I had to pause the Druid integration for a while, but I restarted my work and now I’m considering a potential problem and trying to find the solution before we have to deal with it.

In the title I’ve stated only one problem, but in fact we are thinking about two problems:

  1. Is it possible to add columns at “runtime”? If yes, there is a preferred/best way to do it?
  2. Is it possible to add schemas at “runtime”? My doubt appears because when I’ve worked with schemas I had to define all of them in a single file and pass it as an argument when I start the server. Is it possible to reload the schemas file at runtime? Or to split the schemas specs into different files?
    Thank you in advance!

Since you are defining all schemas together in a single file, I believe you are using realtime nodes instead of druid indexing service.

FWIW, Druid segments are immutable and self contained. They contain information about all the dimensions and metrics they have.

Different segments can have different schemas for the same datasource and you should be able to change the schema of a segment.

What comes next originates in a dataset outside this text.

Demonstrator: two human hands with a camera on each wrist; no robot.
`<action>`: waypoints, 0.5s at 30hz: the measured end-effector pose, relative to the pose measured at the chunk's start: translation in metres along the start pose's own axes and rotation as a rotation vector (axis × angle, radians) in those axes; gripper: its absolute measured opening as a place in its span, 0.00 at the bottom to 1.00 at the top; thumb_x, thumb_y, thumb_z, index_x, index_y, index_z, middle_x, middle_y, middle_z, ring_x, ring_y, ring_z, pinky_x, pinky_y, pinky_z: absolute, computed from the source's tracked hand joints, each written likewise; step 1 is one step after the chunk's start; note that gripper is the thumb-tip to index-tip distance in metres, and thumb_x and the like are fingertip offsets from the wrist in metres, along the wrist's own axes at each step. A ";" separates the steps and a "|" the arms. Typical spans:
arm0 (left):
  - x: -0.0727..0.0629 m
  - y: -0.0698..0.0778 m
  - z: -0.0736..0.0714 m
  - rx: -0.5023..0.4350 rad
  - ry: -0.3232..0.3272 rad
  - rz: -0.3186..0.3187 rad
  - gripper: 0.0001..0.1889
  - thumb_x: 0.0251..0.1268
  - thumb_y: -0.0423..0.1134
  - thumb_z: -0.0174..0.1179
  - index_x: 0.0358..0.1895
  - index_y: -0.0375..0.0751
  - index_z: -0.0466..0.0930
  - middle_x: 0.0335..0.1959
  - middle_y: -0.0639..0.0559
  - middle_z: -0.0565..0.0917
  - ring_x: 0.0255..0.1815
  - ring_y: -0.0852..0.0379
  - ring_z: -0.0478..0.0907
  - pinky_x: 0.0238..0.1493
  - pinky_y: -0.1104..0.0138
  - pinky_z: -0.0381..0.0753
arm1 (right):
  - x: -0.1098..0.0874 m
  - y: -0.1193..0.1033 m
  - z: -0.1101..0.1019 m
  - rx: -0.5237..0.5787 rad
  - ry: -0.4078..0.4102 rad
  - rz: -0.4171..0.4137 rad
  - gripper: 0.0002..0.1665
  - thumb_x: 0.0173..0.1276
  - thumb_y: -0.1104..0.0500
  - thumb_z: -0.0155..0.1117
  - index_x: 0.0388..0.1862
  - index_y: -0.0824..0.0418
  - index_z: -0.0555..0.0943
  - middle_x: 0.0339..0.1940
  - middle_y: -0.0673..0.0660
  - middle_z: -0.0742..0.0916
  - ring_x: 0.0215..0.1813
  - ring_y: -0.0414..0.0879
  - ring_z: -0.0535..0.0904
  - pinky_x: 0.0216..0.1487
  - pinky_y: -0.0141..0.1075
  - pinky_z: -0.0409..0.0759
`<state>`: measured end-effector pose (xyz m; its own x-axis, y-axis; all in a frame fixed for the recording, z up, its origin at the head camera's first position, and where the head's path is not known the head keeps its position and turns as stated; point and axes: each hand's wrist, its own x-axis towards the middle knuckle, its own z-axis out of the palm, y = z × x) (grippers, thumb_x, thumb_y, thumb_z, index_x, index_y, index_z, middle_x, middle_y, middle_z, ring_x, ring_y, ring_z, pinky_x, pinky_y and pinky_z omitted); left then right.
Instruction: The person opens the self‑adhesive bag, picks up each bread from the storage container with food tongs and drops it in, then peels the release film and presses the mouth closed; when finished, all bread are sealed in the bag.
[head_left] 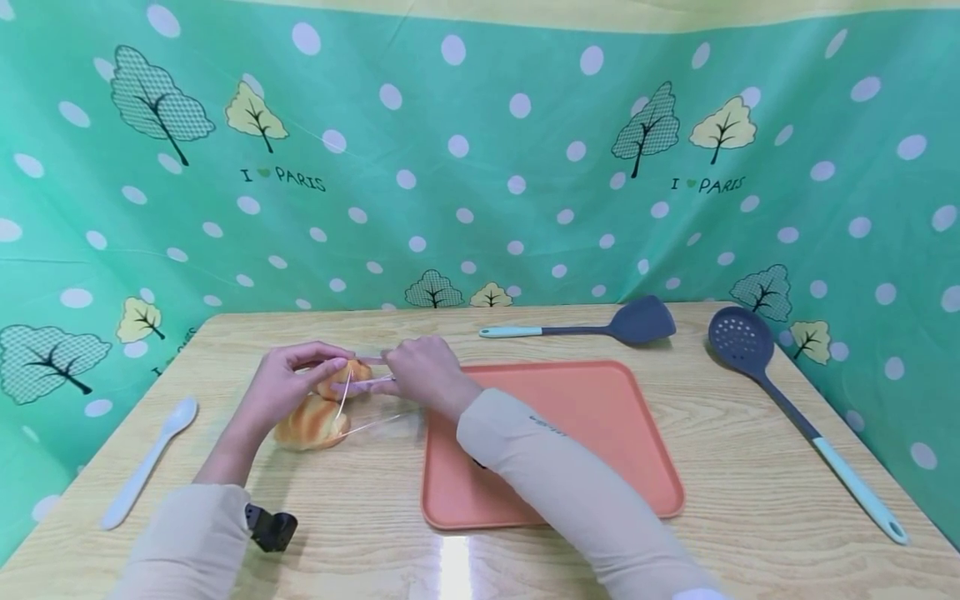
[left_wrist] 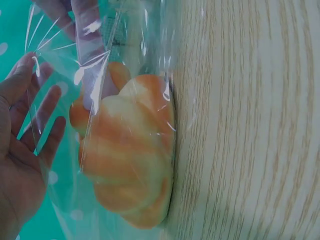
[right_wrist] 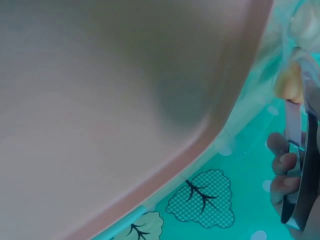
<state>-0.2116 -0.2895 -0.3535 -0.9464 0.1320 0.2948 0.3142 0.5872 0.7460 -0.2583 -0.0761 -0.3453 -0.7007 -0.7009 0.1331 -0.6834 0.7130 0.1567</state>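
Observation:
My right hand point(head_left: 429, 371) grips a pair of tongs point(right_wrist: 311, 160) with a dark, shiny handle and pale lavender ends. Between the tong ends sits a small golden bread roll point(head_left: 352, 372), at the mouth of a clear plastic bag point(head_left: 390, 422). Thumb and finger of my left hand point(head_left: 281, 387) pinch the bag's edge, the other fingers spread along the film in the left wrist view. Larger bread point(left_wrist: 127, 145) with orange-brown stripes lies inside the bag on the table, just below the roll and overlapping it.
A pink tray point(head_left: 555, 392) lies right of the bag, under my right forearm. Behind it is a dark spatula point(head_left: 641, 321) with a light blue handle. A slotted skimmer point(head_left: 750, 346) lies far right, a white spoon point(head_left: 153, 458) far left. A polka-dot curtain point(head_left: 480, 192) hangs behind the table.

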 end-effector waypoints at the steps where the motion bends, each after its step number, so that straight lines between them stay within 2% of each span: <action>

With Realtime nodes, If you need to change the schema, you will need to update the spec file and restart the node (this cannot be done at runtime without a restart). Realtime nodes recover the data which was already persisted to disk and will start again from there. Adding columns, new datasources should still work fine with realtime nodes. one caveat is that if you change any dimension to metric or vice versa, you may get a error about merging segments with conflicting schemas.

For more seamless schema changes, It is recommended to setup indexing service and create realtime index tasks with limited lifetime ( usually an hour ). If you need to do any schema changes, they will be reflected from the next set of tasks. Also have a look at Tranquility (https://github.com/druid-io/tranquility) which handles all the schema changes and creation of index tasks for you.

Hello Nishant, thank you for your response.

I’m working with Tranquility, not with RT nodes (and I’m not planning to remove columns or to change their type, only adding columns), but Tranquility also uses a single file to describe all the data-sources specs.

Does it reload the specs file every time I alter it? Or it doesn’t matter because the file is not loaded at all by tranquility, but by the temporally spawned workers?.

With Tranquility it should be even easier to change up schemas as Tranquility creates short lived tasks. These tasks have a schema for their task duration. You should be able to change your Tranquility schemas and restart Tranquility at any time.

The idea is that you restart your tranquility process when you want to change configs, and they will get picked up when a new set of tasks spawn (see https://github.com/druid-io/tranquility/blob/master/docs/overview.md#task-creation).

Most people using Server or Kafka do this by rolling restart of their deployed services. Most people using the stream processor integrations (Storm/Spark/etc) do this by restarting their stream processing job.